Task statement:
A stretch of the entries below is to be set down exactly, running from the line with "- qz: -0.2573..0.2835" through the line with "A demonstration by", both included, and no other line.

Material supplied:
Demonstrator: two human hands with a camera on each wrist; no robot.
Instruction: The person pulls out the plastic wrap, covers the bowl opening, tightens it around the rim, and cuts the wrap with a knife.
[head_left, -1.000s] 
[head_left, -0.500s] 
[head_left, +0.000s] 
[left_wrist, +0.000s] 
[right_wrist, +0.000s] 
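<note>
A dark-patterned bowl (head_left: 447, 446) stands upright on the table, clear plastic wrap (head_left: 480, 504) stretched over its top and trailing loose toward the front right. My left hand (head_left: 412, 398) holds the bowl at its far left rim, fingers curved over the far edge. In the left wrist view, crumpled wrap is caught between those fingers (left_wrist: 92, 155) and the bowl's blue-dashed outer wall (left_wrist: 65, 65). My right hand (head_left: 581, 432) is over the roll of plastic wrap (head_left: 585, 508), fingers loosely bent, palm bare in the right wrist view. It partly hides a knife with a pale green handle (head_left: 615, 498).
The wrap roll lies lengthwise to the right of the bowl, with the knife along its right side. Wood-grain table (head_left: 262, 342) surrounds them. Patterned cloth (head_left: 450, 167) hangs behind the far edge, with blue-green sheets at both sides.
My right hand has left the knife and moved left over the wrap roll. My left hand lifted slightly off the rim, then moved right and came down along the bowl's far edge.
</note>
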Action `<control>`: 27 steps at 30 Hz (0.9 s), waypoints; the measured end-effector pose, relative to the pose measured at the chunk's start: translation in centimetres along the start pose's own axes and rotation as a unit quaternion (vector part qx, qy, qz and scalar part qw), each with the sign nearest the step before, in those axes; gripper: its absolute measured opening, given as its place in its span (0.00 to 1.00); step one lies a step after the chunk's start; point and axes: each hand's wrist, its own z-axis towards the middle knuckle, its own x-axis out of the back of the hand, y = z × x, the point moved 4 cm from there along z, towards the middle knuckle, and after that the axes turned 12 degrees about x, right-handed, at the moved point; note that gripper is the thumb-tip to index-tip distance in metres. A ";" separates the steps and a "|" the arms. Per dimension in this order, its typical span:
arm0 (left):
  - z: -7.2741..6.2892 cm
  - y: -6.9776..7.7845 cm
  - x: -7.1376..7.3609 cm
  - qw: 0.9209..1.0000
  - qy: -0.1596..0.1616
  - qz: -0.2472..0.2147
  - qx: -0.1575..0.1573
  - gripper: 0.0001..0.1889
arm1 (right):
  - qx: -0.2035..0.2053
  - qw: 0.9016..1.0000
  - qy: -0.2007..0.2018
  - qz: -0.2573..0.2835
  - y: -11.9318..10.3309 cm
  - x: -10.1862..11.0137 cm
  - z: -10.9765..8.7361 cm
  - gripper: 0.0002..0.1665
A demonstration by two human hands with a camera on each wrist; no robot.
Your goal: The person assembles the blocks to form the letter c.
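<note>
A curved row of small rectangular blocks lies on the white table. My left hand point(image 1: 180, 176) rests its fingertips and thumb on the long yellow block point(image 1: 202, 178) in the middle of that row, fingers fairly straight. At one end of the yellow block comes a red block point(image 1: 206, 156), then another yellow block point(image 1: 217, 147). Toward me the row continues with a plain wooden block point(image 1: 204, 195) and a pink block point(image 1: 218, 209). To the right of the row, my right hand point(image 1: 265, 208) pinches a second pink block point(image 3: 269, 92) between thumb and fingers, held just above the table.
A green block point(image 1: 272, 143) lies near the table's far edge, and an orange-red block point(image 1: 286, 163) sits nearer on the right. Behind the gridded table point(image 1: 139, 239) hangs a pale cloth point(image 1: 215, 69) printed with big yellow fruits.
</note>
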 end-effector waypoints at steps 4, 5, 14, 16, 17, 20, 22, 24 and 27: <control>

Task answer:
  - qz: -0.2573..0.2835
  - y: -11.9318..10.3309 cm
  - x: -10.1862..11.0137 cm
  - z: -10.9765..8.7361 cm
  - gripper: 0.0002..0.1665
A demonstration by two human hands with a camera on each wrist; no robot.

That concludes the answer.